The idea of partnership is already reflected in the name “International Coffee Partners” and it played a fundamental role in the foundation of ICP as a not-for-profit initiative: 20 years ago, the coffee crisis had massively affected the lives of smallholder coffee producers. They were no longer able to cover their production costs with their revenues and were at immediate risk of poverty. That led Michael R. Neumann – then CEO of Neumann Kaffee Gruppe – to take action. He reached out to other family-owned European coffee companies who were motivated to start the initiative. Michael Opitz remembers: “The basic idea was: Let us pool! Let us pool our interests but also our resources. Let us learn together, build relationships, and tackle these issues in the longer term. In this way, we can take our effort further than one organization could do alone. “The idea of partnership was therefore very strong at ICP from the very beginning. “There is an African Proverb that says, if you want to go fast, go alone – if you want to go far, go together. I think that is very true and a core motivation for partnership thinking”, Michael Opitz adds.
Partnership is not a one-way road
Of course, it helped, that the ICP shareholders work together as like-minded partners who – as family-owned companies – share the same values: They take on responsibility in the sector and in society as a whole.

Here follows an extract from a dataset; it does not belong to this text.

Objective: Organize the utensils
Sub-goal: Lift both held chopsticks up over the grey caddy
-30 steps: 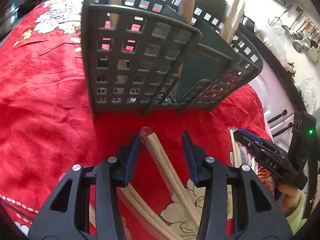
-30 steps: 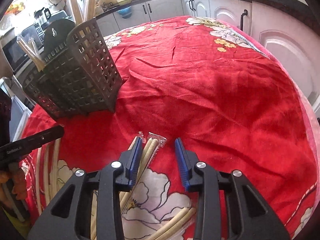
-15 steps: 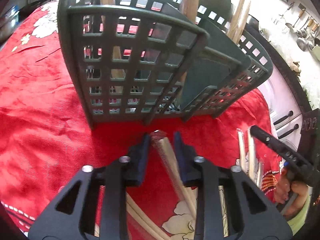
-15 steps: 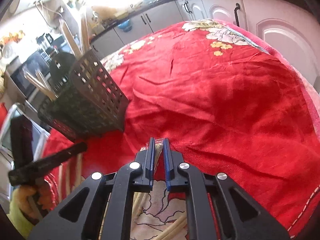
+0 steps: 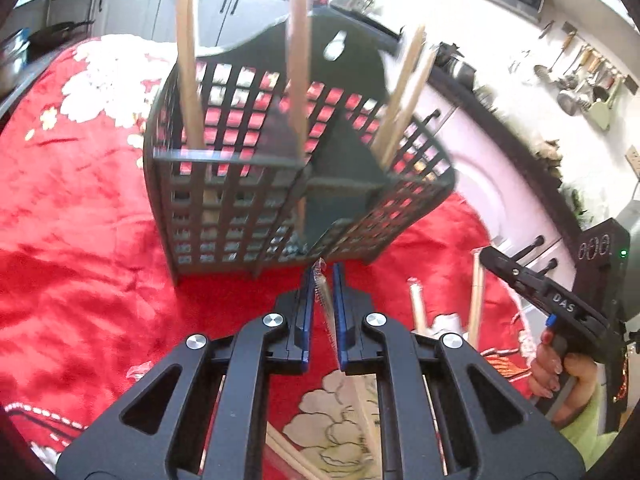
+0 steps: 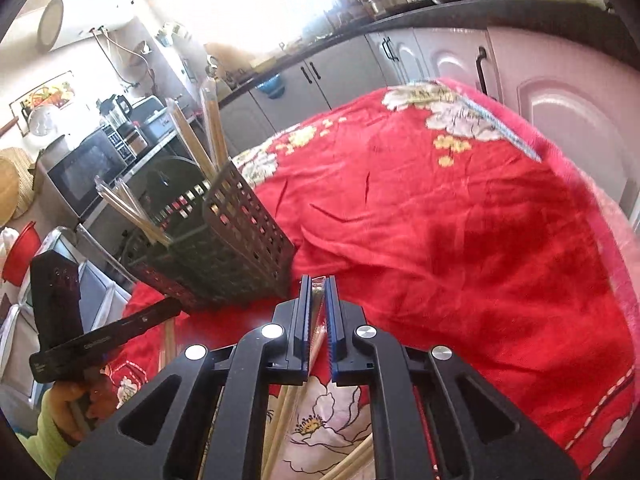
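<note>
A dark grey slotted utensil basket (image 5: 280, 184) stands on the red flowered cloth, with several wrapped chopstick pairs (image 5: 298, 80) upright in it. It also shows in the right wrist view (image 6: 224, 248). My left gripper (image 5: 321, 280) is shut on a wrapped chopstick pair (image 5: 326, 308), lifted just before the basket's base. My right gripper (image 6: 316, 292) is shut on another wrapped chopstick pair (image 6: 318, 336), raised near the basket's right corner. More wrapped chopsticks (image 5: 416, 304) lie on the cloth below.
The red cloth (image 6: 460, 240) covers a round table; its edge drops at the right. Kitchen cabinets (image 6: 440, 60) and a counter stand behind. The right gripper's body (image 5: 560, 304) shows in the left wrist view, the left's body (image 6: 100, 336) in the right wrist view.
Both grippers closed on wrapped chopstick pairs and lifted them off the cloth. The views tilted up, so the basket top and kitchen show more.
</note>
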`<state>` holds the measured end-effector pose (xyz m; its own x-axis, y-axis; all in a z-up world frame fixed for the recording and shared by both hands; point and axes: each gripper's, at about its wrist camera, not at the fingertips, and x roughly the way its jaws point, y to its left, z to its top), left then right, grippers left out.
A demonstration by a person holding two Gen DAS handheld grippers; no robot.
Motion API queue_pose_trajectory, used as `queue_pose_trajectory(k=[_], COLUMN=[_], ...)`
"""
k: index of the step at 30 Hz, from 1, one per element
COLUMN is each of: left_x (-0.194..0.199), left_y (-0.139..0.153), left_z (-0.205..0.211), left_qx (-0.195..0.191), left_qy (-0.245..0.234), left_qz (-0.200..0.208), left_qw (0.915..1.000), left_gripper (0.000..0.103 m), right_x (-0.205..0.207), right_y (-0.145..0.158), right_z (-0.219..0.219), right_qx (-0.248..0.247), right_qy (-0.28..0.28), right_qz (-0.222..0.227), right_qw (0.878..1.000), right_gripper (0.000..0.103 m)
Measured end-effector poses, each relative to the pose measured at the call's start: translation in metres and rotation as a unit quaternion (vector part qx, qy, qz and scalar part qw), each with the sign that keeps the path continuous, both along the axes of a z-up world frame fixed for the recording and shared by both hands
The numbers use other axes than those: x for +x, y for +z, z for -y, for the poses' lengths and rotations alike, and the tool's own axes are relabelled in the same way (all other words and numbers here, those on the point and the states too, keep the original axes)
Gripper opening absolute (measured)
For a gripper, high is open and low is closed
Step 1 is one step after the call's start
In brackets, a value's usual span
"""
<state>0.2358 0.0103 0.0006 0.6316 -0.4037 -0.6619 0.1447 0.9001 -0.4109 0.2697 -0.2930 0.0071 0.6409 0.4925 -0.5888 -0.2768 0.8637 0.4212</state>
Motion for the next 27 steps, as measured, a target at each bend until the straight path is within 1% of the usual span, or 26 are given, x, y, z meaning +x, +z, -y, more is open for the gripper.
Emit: queue_pose_trajectory(k=[9,16,27], left_x=[-0.011,-0.022,-0.033], left_y=[0.034,0.059,0.106], left_z=[0.005,-0.003,-0.008], left_qx=[-0.011,-0.020,-0.026], left_qy=[-0.008,-0.006,0.001], left_qz=[0.046,0.083,0.141], left_qw=[0.9988,0.9964,0.9897], left_gripper=[0.004,0.003,0.003], right_x=[-0.014,-0.029,-0.054], right_y=[0.035,0.063,0.112], right_z=[0.000,-0.007,-0.023], right_qx=[0.005,0.007,-0.005], right_qy=[0.003,0.016,0.030], right_qz=[0.049,0.089,0.170], right_qw=[0.999,0.996,0.985], right_gripper=[0.006,0.006,0.006])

But the most important is: If you want to build partnerships, you have to be a good partner yourself. ICP is willing to share their knowledge and learnings, to constantly keep learning, and to commit on a long-term basis. Private and public partners can include experiences of ICP in their own work. Michael Opitz: “We act as true and reliable partners for coffee farming families on site, we listen and we do our best to always improve and adapt our measures. And we want to create examples and inform sector actors and public partners about how smallholder coffee farming families can improve their livelihoods and prosper. Because the farmer’s prosperity is the core of our work.”